A short drive from where we were staying in Monopoli is the town of Alberobello. Alberobello has always fascinated me and been on my visit wish list for a long time. I’m intrigued by the fact that these unique conical structures, trulli, appeared in this one area and nowhere else in Italy. You’ll see the occasional trulli (trullo for singular?) in a field somewhere when you are driving around, but Alberobello is a concentrated town of them, with over 1,000 trulli.
Folklore has it that originally the trulli were built without mortar for the purpose of disassembly when the tax collector came around, as tax had to be paid on permanent structures. If this is true, then the Italian penchant for tax evasion goes back very far indeed. These days they are all permanent structures, many turned into shops, some into hotels, though some are still individual homes. I just love the uniqueness and gorgeousness of it. It was named a UNESCO World Heritage site in 1996.
We came across the workshop of these two gentlemen who were making small replica trulli by hand. Some were out of random stone and then painted, but some were made out of actual trulli stone. One of the Small People was particularly enchanted by Alberobello and used some of his trip pocket money to buy one. Once home, the trulli were used for a design project assignment he had at school.
We went in the morning and found it ok – apparently it does get quite busy and crowded from lunchtime onwards.

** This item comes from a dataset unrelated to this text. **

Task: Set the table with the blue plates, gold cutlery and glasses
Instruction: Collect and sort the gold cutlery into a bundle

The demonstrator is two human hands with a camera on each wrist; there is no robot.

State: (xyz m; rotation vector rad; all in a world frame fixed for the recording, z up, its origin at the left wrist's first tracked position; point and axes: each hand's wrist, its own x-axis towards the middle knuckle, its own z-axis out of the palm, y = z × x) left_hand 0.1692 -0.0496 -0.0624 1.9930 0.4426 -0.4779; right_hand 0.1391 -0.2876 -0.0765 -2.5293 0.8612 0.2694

While in Puglia we also drove to the neighbouring region of Basilicata to visit Matera, another UNESCO World Heritage site. The drive was about an hour and fifty minutes, allowing for a little confusion from our GPS; she wasn’t having a great day that day. But the roads were good and it was a pleasant drive. It is fairly inland so was about 8 degrees (Celsius) hotter than the Puglia coast – so again a morning visit is recommended and I was glad that we had set off early. It is also quite hilly and needs a good amount of walking so a fitness test as well as a cultural eye opener.
So what is special about Matera? After Petra in Jordon, it is believed to be the second longest continuously habited place in the world. But it’s not only this, it’s the fact that the homes of the town – or rather caves – were carved into the limestone rock. The Passion of the Christ and Ben Hur were both filmed here.
The extraordinary church at the top dominates the landscape and a walk up there is inevitable.
One of the homes had been replicated as per the 1700s. It was quite fascinating to hear about how they lived; we could certainly learn a thing or two about waste which was hugely frowned upon. Large families (six or more children was not uncommon) lived in these small spaces, some of them even housing animals, largely horses, which would be a source of warmth in the winter. The horse excrement would go down a hole, which was also used to create heat. If a plate cracked, it was repaired rather than thrown out. And at mealtimes the entire family would eat out of one large platter. While each family would prepare their own bread dough, it would be taken to a central baking spot for all to be cooked, each family having their own unique stamp so their loaf could be recognised.
There are also a few churches scattered throughout.
Throughout the 1900s, Matera was known for extreme poverty and also disease so the government gradually re-housed many of the inhabitants. Gradually the area was re-generated, and people began to move back in. Like Alberobello, in the 1990’s it was named a World Heritage site, attracting tourism and helping the area’s revival.
We really enjoyed both of these special places.